ACTIVITY
In duplicating the lines below, keep every word unchanged and drop the pictures.
□ □ □
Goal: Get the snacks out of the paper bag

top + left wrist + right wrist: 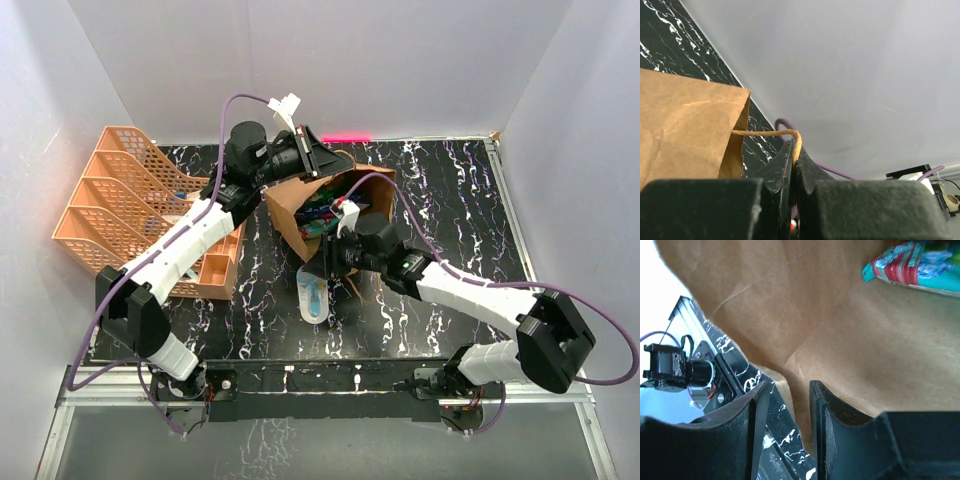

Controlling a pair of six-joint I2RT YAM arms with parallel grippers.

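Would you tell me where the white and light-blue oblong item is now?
Top view: the oblong item lies centrally on the black marbled table, just nearside of the brown paper bag.

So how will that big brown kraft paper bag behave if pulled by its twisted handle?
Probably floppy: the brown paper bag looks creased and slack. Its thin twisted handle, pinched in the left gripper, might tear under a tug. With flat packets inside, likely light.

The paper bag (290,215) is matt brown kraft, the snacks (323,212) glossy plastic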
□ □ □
RESULT
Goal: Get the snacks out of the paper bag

top + left wrist + right wrist: 

Controlling a pair of six-joint I2RT YAM arms with parallel grippers.

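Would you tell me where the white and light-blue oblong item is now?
Top view: the oblong item lies centrally on the black marbled table, just nearside of the brown paper bag.

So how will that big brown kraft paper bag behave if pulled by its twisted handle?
Probably floppy: the brown paper bag looks creased and slack. Its thin twisted handle, pinched in the left gripper, might tear under a tug. With flat packets inside, likely light.

The paper bag (290,215) is matt brown kraft, the snacks (323,212) glossy plastic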

The work on this exercise is done.